Endelman invite Zuckerberg à réviser son logiciel en produisant un logiciel moins contraignant, pouvant être remodelé par l’utilisateur et lui permettant d’implémenter des valeurs différenciées. Il intrique sa proposition de questions :

  • Pour chacune de ces valeurs, existe-t-il des caractéristiques des espaces sociaux qui facilitent la pratique ?
  • Comment les utilisateurs décident-ils des valeurs à intégrer dans leur socialisation ? Comment le logiciel peut-il supporter cette décision ?
  • Y a-t-il des types de conversations plus ou moins significatifs ? Existe-t-il un moyen d’identifier des conversations moins alignées sur les valeurs ?
  • Pouvons-nous accomplir tout cela sans imposer nos propres valeurs corporatives ou personnelles ?

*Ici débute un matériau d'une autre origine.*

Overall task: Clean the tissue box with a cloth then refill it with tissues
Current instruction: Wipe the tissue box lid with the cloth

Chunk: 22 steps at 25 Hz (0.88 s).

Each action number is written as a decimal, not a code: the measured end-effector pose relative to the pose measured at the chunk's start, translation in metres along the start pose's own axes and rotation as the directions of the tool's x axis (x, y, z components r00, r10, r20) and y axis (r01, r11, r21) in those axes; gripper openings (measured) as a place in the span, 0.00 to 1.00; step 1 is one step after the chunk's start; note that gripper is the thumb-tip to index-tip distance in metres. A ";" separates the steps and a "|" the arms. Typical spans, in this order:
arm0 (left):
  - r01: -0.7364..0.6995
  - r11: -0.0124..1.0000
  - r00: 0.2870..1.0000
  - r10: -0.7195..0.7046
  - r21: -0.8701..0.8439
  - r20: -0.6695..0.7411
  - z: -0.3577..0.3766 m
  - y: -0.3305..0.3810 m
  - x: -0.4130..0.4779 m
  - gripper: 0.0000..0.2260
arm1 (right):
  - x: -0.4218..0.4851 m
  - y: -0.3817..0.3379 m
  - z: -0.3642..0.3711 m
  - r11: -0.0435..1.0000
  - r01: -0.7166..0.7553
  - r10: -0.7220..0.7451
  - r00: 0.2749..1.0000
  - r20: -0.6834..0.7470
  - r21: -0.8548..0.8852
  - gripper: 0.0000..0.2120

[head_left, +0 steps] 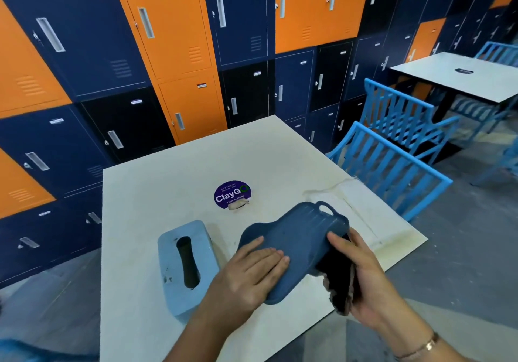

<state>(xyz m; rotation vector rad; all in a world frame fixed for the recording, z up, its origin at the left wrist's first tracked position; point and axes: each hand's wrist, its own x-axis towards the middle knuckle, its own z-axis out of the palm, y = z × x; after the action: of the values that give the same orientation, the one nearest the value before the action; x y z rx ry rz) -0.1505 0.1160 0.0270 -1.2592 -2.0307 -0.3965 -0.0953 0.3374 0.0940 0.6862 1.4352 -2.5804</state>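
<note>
A light blue tissue box cover (186, 266) with a long dark slot lies on the white table (168, 182), left of my hands. A darker blue plastic base of the tissue box (297, 244), ribbed and with a loop handle at its far end, is held tilted above the table. My left hand (249, 274) lies flat on its near end. My right hand (361, 277) grips its right edge together with a dark cloth (337, 280) that is bunched against the underside. No tissues are visible.
A round purple sticker (232, 194) sits mid-table with a small scrap of paper (238, 204) at its edge. Blue slatted chairs (392, 165) stand to the right, with a second white table (462, 78) beyond. Orange and navy lockers (168, 53) line the wall behind.
</note>
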 end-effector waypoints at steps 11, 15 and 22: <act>0.596 0.795 0.791 -0.606 -0.116 -0.089 -0.027 0.006 -0.012 0.35 | 0.006 0.010 0.014 1.000 0.004 -0.006 0.997 -0.072 -0.026 0.21; 0.346 -0.302 -0.121 -0.953 -0.888 0.277 -0.032 0.037 0.030 0.16 | 0.013 0.005 0.009 0.999 0.031 -0.030 0.999 0.014 -0.031 0.27; 0.292 -0.486 -0.136 -0.873 -0.823 0.468 -0.011 0.026 0.073 0.10 | 0.021 -0.011 0.002 0.996 0.002 0.014 0.984 0.178 -0.091 0.17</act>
<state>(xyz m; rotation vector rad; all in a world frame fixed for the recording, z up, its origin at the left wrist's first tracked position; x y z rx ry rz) -0.1441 0.1696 0.0832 0.6484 -1.5176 -2.6304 -0.1181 0.3439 0.0943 0.4341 1.4790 -2.4814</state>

Dans un second texte un peu ésotérique à mon goût, Edelman invite à réimaginer les systèmes sociaux en tant « qu’espaces de pratiques » pour les valeurs des utilisateurs.

« Lorsque nous demandons conseil à des amis – si vous regardez attentivement – nous ne leur demandons pas tant ce que nous devrions faire. Nous leur demandons plutôt ce qui est important dans notre situation. Nous demandons des valeurs qui pourraient être nouvelles pour nous. Les humains se demandent constamment «ce qui est important» – pour un conjoint, un vin, un langage de programmation… »

Or, les plateformes, sont meilleures pour partager des choses que de la sagesse. Et Edelman d’en appeler à des plateformes pour partager des valeurs, afin qu’elles soient plus empathiques qu’elles ne le sont. Nous ne disions pas autre chose quand nous pointions la question des valeurs que masque la promesse de la société en réseau comme la question de la taille afin que nos réseaux demeurent à l’échelle de nos possibilités d’action.

Reste que, comme le constate Casey Newton pour TheVerge, la question attentionnelle vient de progresser. Les dénonciations de ses partisans avaient jusqu’à présent rencontré peu d’échos dans les entreprises. En utilisant ce terme, Zuckerberg le légitimise. « L’avantage moral se fait toujours au profit de ceux qui ont inventé le terme ».

Hubert Guillaud

MAJ : Le mouvement Times Well Spent prend néanmoins de la force. En janvier, dans Washington monthly, l’investisseur Roger McNamee, ancien de Facebook, livrait une longue tribune pour inviter à réguler Facebook. On y apprenait que c’est accompagné du designer Tristan Harris qu’il s’était rendu au Congrès pour attirer l’attention des sénateurs américains sur la question attentionnelle. Harris vient d’ailleurs de regrouper un certains nombres de « repentis » (ces anciens de Google, Facebook et autres startups de la Silicon Valley qui s’effrayent du monstre attentionnel qu’ils ont créés) dans un nouveau mouvement de résistance (et de collecte de fonds) rapporte le New York Times, le Centre pour une technologie humaine dont le premier objectif est de recueillir les doléances des utilisateurs.